Crise de l’énergie : le secteur culturel tire aussi la sonnette d’alarme

L’augmentation des prix de l’énergie et l’inflation entrainent de nombreux coûts budgétaires supplémentaires pour tous les secteurs, y compris celui de la Culture. Plusieurs fédérations culturelles demandent à tous les niveaux de pouvoir des actions ciblées d’accompagnement.

Les opérateurs culturels, qu’ils soient subventionnés ou pas, voient leurs recettes diminuer, alors même qu’ils ne sont pas encore totalement remis des effets de la crise sanitaire, dénoncent plusieurs fédérations du monde culturel dans un communiqué. “La création, l’emploi et l’accès du plus grand nombre à la Culture sont menacés par des surcoûts très élevés.”
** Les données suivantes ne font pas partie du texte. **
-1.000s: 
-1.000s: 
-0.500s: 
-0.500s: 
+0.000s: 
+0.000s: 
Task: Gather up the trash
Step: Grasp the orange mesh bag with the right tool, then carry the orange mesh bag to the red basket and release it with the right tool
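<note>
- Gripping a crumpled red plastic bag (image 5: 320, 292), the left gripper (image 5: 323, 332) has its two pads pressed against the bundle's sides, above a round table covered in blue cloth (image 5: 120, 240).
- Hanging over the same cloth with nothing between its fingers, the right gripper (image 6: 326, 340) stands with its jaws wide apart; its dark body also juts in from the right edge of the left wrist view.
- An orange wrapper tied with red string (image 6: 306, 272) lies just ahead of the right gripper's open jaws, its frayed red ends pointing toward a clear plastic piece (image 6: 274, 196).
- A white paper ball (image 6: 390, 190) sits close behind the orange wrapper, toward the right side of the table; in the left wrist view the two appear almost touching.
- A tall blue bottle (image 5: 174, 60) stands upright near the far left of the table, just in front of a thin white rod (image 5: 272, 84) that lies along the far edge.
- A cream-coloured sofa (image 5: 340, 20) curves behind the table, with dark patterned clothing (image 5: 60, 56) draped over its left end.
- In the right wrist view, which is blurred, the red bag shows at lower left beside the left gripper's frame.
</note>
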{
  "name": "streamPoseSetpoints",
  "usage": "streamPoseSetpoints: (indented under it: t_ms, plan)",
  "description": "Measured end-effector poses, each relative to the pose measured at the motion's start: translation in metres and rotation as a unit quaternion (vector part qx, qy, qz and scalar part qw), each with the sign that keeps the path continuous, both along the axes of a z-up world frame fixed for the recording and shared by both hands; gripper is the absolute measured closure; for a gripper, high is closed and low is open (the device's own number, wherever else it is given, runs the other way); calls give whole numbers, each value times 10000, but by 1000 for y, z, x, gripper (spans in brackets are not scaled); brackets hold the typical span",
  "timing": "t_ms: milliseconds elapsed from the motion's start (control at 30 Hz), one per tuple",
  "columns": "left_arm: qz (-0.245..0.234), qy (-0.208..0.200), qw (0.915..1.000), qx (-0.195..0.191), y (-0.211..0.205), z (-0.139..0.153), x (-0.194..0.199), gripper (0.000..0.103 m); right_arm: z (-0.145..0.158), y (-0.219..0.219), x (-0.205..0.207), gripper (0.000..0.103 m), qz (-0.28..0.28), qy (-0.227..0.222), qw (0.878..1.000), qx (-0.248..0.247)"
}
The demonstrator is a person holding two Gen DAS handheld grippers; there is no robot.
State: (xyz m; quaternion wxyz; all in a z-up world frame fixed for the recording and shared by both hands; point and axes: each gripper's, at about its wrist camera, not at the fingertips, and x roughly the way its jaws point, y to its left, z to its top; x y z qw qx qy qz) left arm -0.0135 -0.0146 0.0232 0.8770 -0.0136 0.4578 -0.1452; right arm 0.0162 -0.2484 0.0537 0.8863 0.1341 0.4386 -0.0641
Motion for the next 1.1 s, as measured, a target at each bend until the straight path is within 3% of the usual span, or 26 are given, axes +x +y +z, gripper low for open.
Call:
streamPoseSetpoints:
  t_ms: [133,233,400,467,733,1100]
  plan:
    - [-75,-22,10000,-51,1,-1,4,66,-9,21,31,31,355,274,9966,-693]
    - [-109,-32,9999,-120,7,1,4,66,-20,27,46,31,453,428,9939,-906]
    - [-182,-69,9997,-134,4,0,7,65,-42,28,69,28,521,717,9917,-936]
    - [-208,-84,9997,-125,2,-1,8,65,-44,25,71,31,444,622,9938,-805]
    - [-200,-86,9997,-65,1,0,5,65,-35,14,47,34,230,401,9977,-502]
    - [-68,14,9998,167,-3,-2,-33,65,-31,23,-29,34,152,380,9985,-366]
Si le opérateurs culturels sont prêts à participer à l’économie d’énergie, assurent les fédérations, ils “ont besoin de soutien pour réaliser les investissements destinés à rendre les équipements plus performants, moins énergivores, pour réduire les coûts de fonctionnements.”
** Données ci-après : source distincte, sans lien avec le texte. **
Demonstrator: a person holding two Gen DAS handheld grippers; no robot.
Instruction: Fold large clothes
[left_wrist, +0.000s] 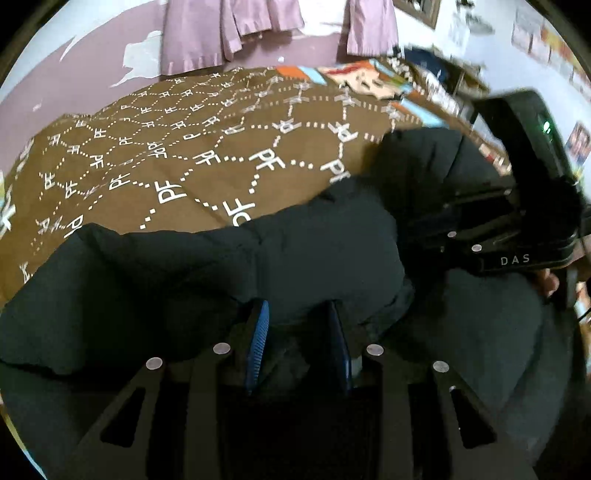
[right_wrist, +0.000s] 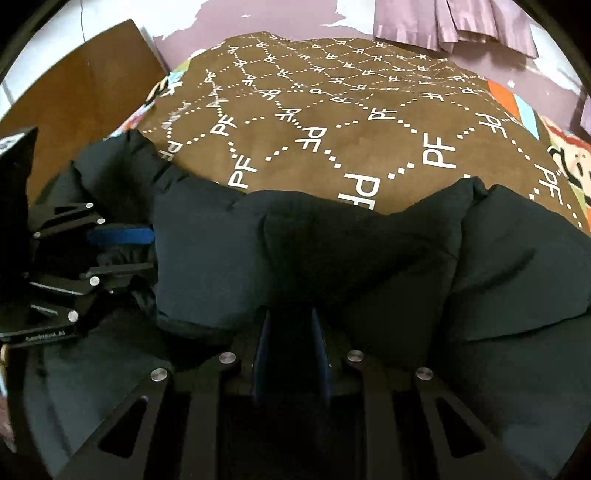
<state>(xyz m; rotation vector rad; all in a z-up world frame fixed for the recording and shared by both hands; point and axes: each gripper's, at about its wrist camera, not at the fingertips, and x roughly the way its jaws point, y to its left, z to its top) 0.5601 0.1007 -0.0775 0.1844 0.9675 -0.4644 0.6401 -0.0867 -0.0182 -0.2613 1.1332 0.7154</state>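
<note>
Bedspread (left_wrist: 184, 147), brown with white lettering, spread flat. Black padded jacket (left_wrist: 314, 251) bunched along its near edge. Left gripper (left_wrist: 299, 314): fingers narrowly parted, pinching a jacket fold. Right gripper (right_wrist: 290, 321): likewise nearly closed on dark fabric, both angled downward.

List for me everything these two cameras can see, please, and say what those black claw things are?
Puffy jacket: one, black, bunched on the bed's near side.
Bedspread: one, brown with white PF lettering, covering the bed.
Curtains: mauve, hanging beyond the bed.
Wooden board: one, brown, left of the bed.
Left gripper: one, black with blue pads, hand-held, clamped on jacket fabric.
Right gripper: one, black, likewise clamped on the jacket.
</note>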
Dans un communiqué, les fédérations culturelles demandent donc aux différents gouvernements d’instaurer une concertation à ce sujet.

Parmi leurs revendications : l’octroi pour les associations culturelles des mêmes aides disponibles pour les PME. “Les opérateurs culturels constitués en ASBL (lieux, compagnies…) sont, comme les PME, des petites structures pourvoyeuses d’emploi, dont l’activité justifie une consommation énergétique particulièrement importante (chauffage des salles de spectacles, son/éclairage, ventilation…).”

Par ailleurs, les fédérations réunies demandent que l’indexation des subventions octroyées par la Fédération Wallonie-Bruxelles soit “assurée à la hauteur des coûts réels” et que “les aides accordées par les autres pouvoirs subsidiants (régions, communes, provinces) soient également être indexées, notamment les aides à l’emploi.”

Le secteur rappelle par ailleurs que la crise sanitaire n’est pas finie et que “les mesures d’accompagnement et d’assouplissement mises en place pendant la période du Covid doivent être maintenues.”